David W. Martin and Donald R. Young. Department of Biology, Virginia Commonwealth University. Richmond, Virginia.

For the past 2 years we have examined the salinity tolerance and small-scale distribution patterns of Juniperus virginiana on Hog Island. To quantify temporal and spatial levels of salinity this and other woody species are likely to encounter on Hog Island, we examined three of the 5 LTER cross island transects. The first transect (T1) was on the northern accreting end of the island. A second transect (T5) was established on the southern eroding portion of the island. The third transect (T4) was in the central portion of the island. These transects were selected because of differences in exposure and microtopography and because J. virginiana were found in the vicinity.

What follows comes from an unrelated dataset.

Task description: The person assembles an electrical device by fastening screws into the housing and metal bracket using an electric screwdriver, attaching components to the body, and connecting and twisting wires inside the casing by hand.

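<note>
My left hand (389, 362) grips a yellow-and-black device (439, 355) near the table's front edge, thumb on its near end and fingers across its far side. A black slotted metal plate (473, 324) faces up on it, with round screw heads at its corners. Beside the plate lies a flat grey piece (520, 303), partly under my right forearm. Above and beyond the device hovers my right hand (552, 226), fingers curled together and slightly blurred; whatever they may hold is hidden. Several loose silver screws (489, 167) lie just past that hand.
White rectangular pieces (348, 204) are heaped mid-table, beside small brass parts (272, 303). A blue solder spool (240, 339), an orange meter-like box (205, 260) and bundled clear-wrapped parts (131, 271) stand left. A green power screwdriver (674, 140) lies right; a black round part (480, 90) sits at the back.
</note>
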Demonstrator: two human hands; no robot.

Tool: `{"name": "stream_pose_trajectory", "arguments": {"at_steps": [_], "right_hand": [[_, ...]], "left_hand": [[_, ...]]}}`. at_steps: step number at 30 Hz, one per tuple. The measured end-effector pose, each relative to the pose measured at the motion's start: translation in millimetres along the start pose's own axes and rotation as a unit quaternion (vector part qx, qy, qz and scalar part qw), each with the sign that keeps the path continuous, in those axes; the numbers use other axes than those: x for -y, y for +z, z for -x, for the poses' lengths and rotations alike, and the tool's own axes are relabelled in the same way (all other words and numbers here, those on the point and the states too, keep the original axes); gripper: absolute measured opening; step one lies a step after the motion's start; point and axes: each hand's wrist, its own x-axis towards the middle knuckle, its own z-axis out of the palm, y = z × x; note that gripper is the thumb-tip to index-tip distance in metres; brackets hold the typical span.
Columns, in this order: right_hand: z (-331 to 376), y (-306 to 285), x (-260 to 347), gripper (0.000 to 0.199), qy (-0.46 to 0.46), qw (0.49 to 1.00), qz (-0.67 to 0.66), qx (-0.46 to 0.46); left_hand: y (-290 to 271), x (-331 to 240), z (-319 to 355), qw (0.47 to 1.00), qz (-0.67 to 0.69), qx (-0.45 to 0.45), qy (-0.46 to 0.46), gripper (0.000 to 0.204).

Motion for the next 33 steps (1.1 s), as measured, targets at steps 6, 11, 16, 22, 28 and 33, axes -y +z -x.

For the north transect elevation ranged from 0.38 to 2.47 m (Fig. 1). The highest point was the primary dune on the ocean side of the island, while the lowest was near the jeep trail on the bay side of the island. The range for the middle transect was from 0.41 m to 1.72 m (Fig. 1). The highest point was in the center of the island while the lowest was in the marsh. Range for the southern transect was 0.24 m to 1.87 m (Fig. 1). Again, the highest point was in the center of the island, while the lowest was in the marsh. Depth to groundwater was also variable. For the south transect median depth was -0.55 m (Fig. 1). For the middle transect the median depth was -0.65 m (Fig. 1). The most pronounced variation in depth to ground water was found on the north transect, the median depth was -0.55 m (Fig. 1). In May there was standing water at 5 of the well sites, while in August there was no standing water along the transect. At the well sites located in the shrub thickets, there was a 0.5 m increase in depth between the May and September sampling. The variation in ground water salinity was also the greatest along the northern transect (Fig. 2). The maximum range in salinity of 0 to 15 ppt. The highest level was observed in the two ponds in the center of the island. There was little variability in the groundwater salinity for the middle transect with the exception of the wells in the marsh (Fig. 2). The maximum range was 0 to 17 ppt. For the south transect the range in salinity was 0 to 22 ppt (Fig. 2). As shallow roots may be more influenced by soil salinity than ground water salinity, we quantified soil chloride content across the transects. For all three transects the minimum chloride level was around 5 g.g-1 (Fig. 3) . While the highest nearly 9000 g.g-1. The highest values observed in the marsh and for the north transect in the beds of the dried up ponds. Soil chloride contents were also determined for samples from the rhizospheres of J. virginiana. These values ranged from 11 to about 12,000 g.g-1 with a median of 54.2 g.g-1 . Over 60% of the sites sampled on all three transects had chloride levels that exceeded the median value observed from the J. virginiana rhizospheres. In a comparison to woody species previously studied on Hog Island, we found that salinity tolerance of J. virginiana was intermediate to the halophyte Iva fructescens and the gylcophytes Baccharis halimifolia and Myrica cerifera.

Results from laboratory studies on the salinity response, in conjuction with the findings from the field, indicate that the potential distribution of J. virginiana could cover most of Hog Island. Factors other than salinity are influencing the small-scale distribution patterns currently observed.